Pria itu berdiri santai di depan Godfreido, menyulut cerutunya dengan wajah tersengih mencemooh. Tangannya berlepotan darah yang berasal dari hidung Godfreido. Batang tembakau berwarna cokelat gelap itu mengeluarkan asap tebal dan aroma khas tembakau Maduro. Asap tebal yang semula mengaburkan wajah sang pembunuh berdarah dingin, kemudian menipis dan terlihat jelas ia menelengkan kepala, sebelah sudut bibir terangkat menyunggingkan seringai penuh kekuasaan.

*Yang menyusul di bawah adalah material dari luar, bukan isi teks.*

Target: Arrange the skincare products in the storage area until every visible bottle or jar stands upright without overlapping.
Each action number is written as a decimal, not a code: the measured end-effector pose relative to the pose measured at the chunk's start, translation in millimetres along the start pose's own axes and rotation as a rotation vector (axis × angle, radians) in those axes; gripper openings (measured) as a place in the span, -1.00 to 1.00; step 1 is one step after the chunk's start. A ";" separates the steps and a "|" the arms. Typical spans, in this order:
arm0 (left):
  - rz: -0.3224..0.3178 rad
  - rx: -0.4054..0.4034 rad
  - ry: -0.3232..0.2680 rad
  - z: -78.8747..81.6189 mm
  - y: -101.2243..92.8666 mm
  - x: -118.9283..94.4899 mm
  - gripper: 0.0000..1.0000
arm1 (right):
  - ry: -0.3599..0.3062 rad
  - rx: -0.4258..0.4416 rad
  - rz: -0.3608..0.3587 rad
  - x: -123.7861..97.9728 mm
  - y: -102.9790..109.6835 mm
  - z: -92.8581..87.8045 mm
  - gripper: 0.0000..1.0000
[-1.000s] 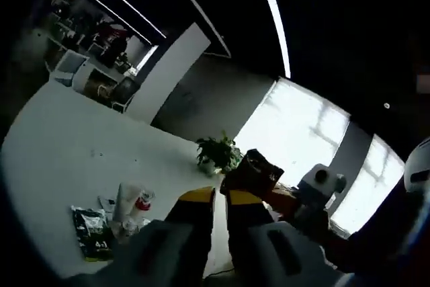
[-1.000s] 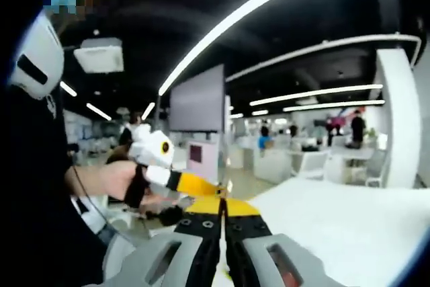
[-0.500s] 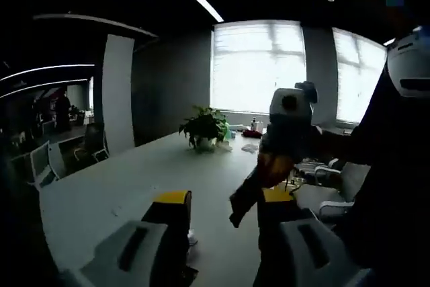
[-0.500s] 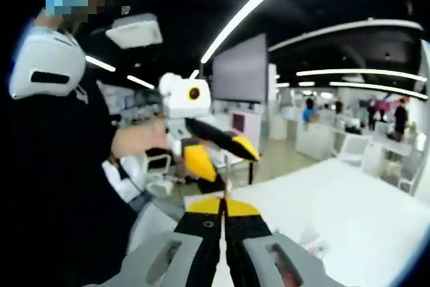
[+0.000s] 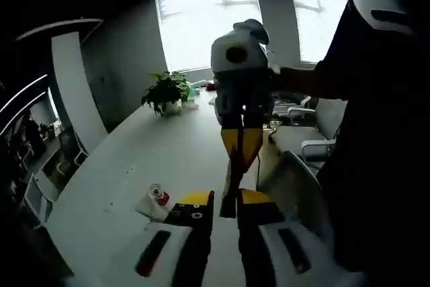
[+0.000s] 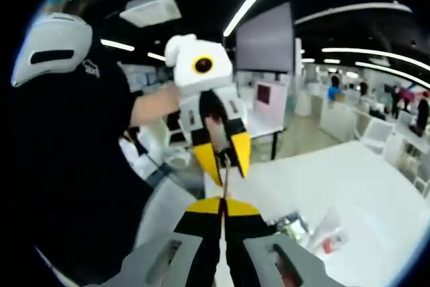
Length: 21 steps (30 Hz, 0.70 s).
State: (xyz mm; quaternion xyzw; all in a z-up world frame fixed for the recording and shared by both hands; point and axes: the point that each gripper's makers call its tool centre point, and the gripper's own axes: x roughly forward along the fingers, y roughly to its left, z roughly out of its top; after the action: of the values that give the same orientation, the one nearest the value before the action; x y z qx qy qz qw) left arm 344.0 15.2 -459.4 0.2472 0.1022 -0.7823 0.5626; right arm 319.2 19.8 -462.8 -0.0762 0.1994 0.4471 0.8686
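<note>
The left gripper (image 5: 223,201), grey with yellow-black tips, holds its jaws slightly apart; the right gripper (image 6: 224,206) has its jaws pressed together on nothing. They point at each other above the long white table (image 5: 175,146). The white tube with a red cap (image 5: 156,199) lies flat beside clear wrapping (image 6: 330,228). Best to lower both, open wide, then grip the tube mid-body.

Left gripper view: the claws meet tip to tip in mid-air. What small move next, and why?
Probably lower the left claw, which is open, toward the red-capped tube on the white table. The tube seems to lie on its side, and the shut right claw holds nothing.
</note>
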 end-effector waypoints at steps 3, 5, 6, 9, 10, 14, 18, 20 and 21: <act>-0.041 -0.077 -0.016 -1.0 -4.8 0.3 -0.84 | 0.013 -0.015 -0.015 -0.7 -3.6 -2.0 -1.00; -0.011 -0.118 -0.050 1.0 2.3 -0.5 -0.86 | -0.002 -0.008 -0.028 -2.2 -6.2 0.0 -1.00; -0.028 -0.161 -0.070 3.0 1.3 -1.8 -0.86 | -0.017 -0.019 -0.031 -3.8 -7.6 2.6 -1.00; -0.014 -0.232 -0.132 9.9 8.4 -8.1 -0.87 | -0.086 -0.113 -0.047 -9.7 -13.7 14.6 -1.00; -0.007 -0.256 -0.178 15.6 12.4 -12.4 -0.87 | -0.121 -0.144 -0.060 -12.1 -15.6 21.0 -1.00; -0.047 -0.398 -0.399 47.2 18.2 -35.5 -0.87 | -0.178 -0.122 -0.090 -21.9 -23.7 26.3 -0.90; -0.062 -0.507 -0.628 72.1 31.3 -67.0 -0.88 | -0.348 -0.001 -0.060 -33.6 -22.2 47.0 -0.78; -0.042 -0.530 -0.674 74.0 35.0 -74.1 -0.88 | -0.436 0.057 -0.044 -36.2 -17.9 59.9 -0.74; -0.036 -0.539 -0.686 73.8 36.4 -75.9 -0.88 | -0.473 0.088 -0.031 -37.4 -16.1 65.7 -0.70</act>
State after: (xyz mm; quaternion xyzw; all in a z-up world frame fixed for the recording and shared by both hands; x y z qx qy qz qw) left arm 376.4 33.3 -353.8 -0.1844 0.1143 -0.7740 0.5948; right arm 331.0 2.8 -388.4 0.0654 0.0083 0.4301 0.9004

"Tidak ada seorang pun berani melangkahiku dan bebas melenggang seenaknya seperti dirimu, Godfreido," gumam Salvador di antara sumpalan cerutunya. Ia menyiapkan peluru pistol di tangannya. "Demikian, tidak ada ampunan untuk cecunguk sepertimu."
Dua pria menarik Godfreido agar berlutut dan mendongak pada Salvador. Kedua tangan Godfreido ditekuk ke belakang. Rahang berdarah Godfreido terkantup rapat, menolak berucap apa pun pada Salvador. Salvador pun bukan orang yang suka basa basi. Ia mengangkat pistolnya dan melepaskan tembakan yang tepat meledakkan kepala Godfreido.
Dor!
Suara letusannya sangat nyaring menggema dalam kamar. Coraima yang berdiri di tepi ruangan tersentak keras, lalu gemetaran tidak terkendali. Cairan merah tua terciprat ke wajahnya. Pendengarannya menginging. Di lantai berserakan isi kepala Godfreido beserta darahnya. Mata cokelat Coraima nanar tanpa bisa berkedip. Napas dan suaranya terasa mencekik di tenggorokan. Wajahnya hilang rona, menjadi seputih kapas dalam sekejap. Tubuh pria yang baru menjadi suaminya beberapa jam lalu itu dijatuhkan begitu saja seolah tidak berarti apa pun. Netra biru Godfreido terbuka lebar menatapnya dan air mata mengalir di sudut mata pria itu. Tanpa sadar Coraima berlutut, merangkak ke arah Godfreido, yang wajahnya berantakan nyaris tidak dikenalinya lagi. Coraima memunguti kepingan- kepingan wajah suaminya, kepingan- kepingan isi kepala suaminya, mengumpulkannya dan berusaha memasukkannya ke dalam kepalanya lagi. Cairan merah tua menggenang di lantai, meresap ke gaun pengantinnya.
Demetrio tergagap memanggilnya. "Se... Señora ...."
Coraima menoleh padanya, bola mata berbinar polos dan mengiba sekaligus, lalu kembali menatap tubuh suaminya. Dalam penglihatannya, Godfreido Reyes sebuah patung keramik yang jatuh dan ia hanya perlu mengumpulkan kepingannya untuk menyatukannya kembali.
"Sial, apa yang dilakukan wanita ini?" celetuk salah satu anak buah Torres. Pria itu mengangkat pistolnya dan mengarahkan kepada Coraima. Namun, Salvador menepis tangan pria itu dan menyuruh mundur. Ia berjalan mendatangi sang pengantin wanita yang sedang terganggu jiwanya. Ia menarik lengan perempuan itu agar berdiri dan berucap sesuatu, akan tetapi wanita itu tetap tidak bersuara apa pun. Hanya sorot mata yang tidak respons pada apa yang dilihatnya.
Salvador mendekap erat Coraima dan berujar dingin seraya membelai helaian rambut di kening pengantin jelita itu. "Suamimu telah mengambil sesuatu dariku, Coraima Aldevaro dan sebagai gantinya, aku mengambil semua miliknya, termasuk dirimu." Bibir Salvador tersenyum lebar dan menjilati lekuk telinga gadis itu sambil berkata, "Sambut aku sebagai suamimu, mi corazón. Malam pengantinmu akan diselesaikan bersamaku."